How might the Iron Horde make an appearance in such an expanded world?... Would the Dark Portal cut off the worlds, leaving only Mages able to portal between cities and the Iron Horde spill out of the actual Dark Portal...
It's an interesting question, and might have fitted the lore better than what feels like the battering it's taking in WOD... I dunno, I day dream about it... The nearest I might ever get is emulating a server for myself and facing the wrath of Blizzard's legal department; something I don't really want to do.
So I stay not a paying customer, not a free to play customer to Blizzard, I stand aloof, with none of their products engaging me... But I wish they did.
Heh. Very insightful post. I landed here doing some research on some old WoW lore out of nostalgia, and I'm glad to find someone who shares exactly my views on this game, what it once was and could have been.
ReplyDeleteMeaningfully enough I've experienced the same pattern as you with WoW, getting hooked in awe and amazement with Vanilla and definitely dropping out a couple months into WotLK, once fully acknowledged the fact that the game I used to love was gone forever.
The first time I left Wow, a few months before TBC, it was not because I was bored with the game, but because I felt the need to get back to a normal life and no longer raid 5 nights a week, and some evolutions announced for TBC I was unhappy about just gave me the excuse I needed.
At that time, NOT diving back in TBC was a permanent challenge for my willpower that did not hold for more than a few weeks after the release. These were glorious times when everybody wanted in.
And yet.

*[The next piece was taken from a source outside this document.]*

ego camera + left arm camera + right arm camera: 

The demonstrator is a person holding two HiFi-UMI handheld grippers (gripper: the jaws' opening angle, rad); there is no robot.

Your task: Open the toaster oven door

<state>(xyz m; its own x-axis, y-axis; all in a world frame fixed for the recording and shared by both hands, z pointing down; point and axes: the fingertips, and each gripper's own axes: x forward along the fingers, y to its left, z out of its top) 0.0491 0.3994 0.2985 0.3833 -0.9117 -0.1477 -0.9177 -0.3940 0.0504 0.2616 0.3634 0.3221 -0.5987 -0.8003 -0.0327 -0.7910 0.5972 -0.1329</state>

Even though Vanilla and TBC were two wonderful games, despite the genuine popular success that they have been and off which the license has been living ever since, there is no doubt that they have been little more than mere shadows of the true masterpieces they could have been, had the creativity of the development team prevailed over the mass marketing pressures.
When someone tells me "But Blizzard were RIGHT in their choices, look at how they managed to keep 10 millions subscriptions 10 years after!", I always answer that had they had the balls to truly follow their ambition instead of faltering in front of the marketing wormtongues, it is not 10 million players we would be talking about, but 30-40 million. A game like LoL that is far less appealing has them. (Yes, it's free. But come on, monthly subscription was never an issue when Wow was the absolute place to be).
The reality is, Wow for all its long-lasting commercial success - which seems to finally near its end as of late - redounds in the end as the story of a missed opportunity.
And the bad news is that neither Blizzard nor any of the studios that attempted to reproduce Wow's initial recipe for success one way or another actually owns it. Vanilla's greatness relies on a freedom in creation and features inclusion that are no longer acceptable for the people who are paid to pretend they know what the players want.
Most of us including yours truly, have foolishly considered at that time that WoW was setting a new norm and what would follow was bound to be better, refined versions of this type of epic adventure. This abundance mentality would leave a lot of old players cancelling their subscriptions and leaving in due confidence they could experience the greatness again whenever they miss it - except they couldn't, as the greatness was gradually replaced by the mass marketing chicken batteries.
Yet to end up on a note of hope, I believe that amongst the millions of players who once loved WoW as it was back then, lie a few talented game designers who will be able to draw the right lessons from their experience back then and in their time, prove their ability to create something just as exciting.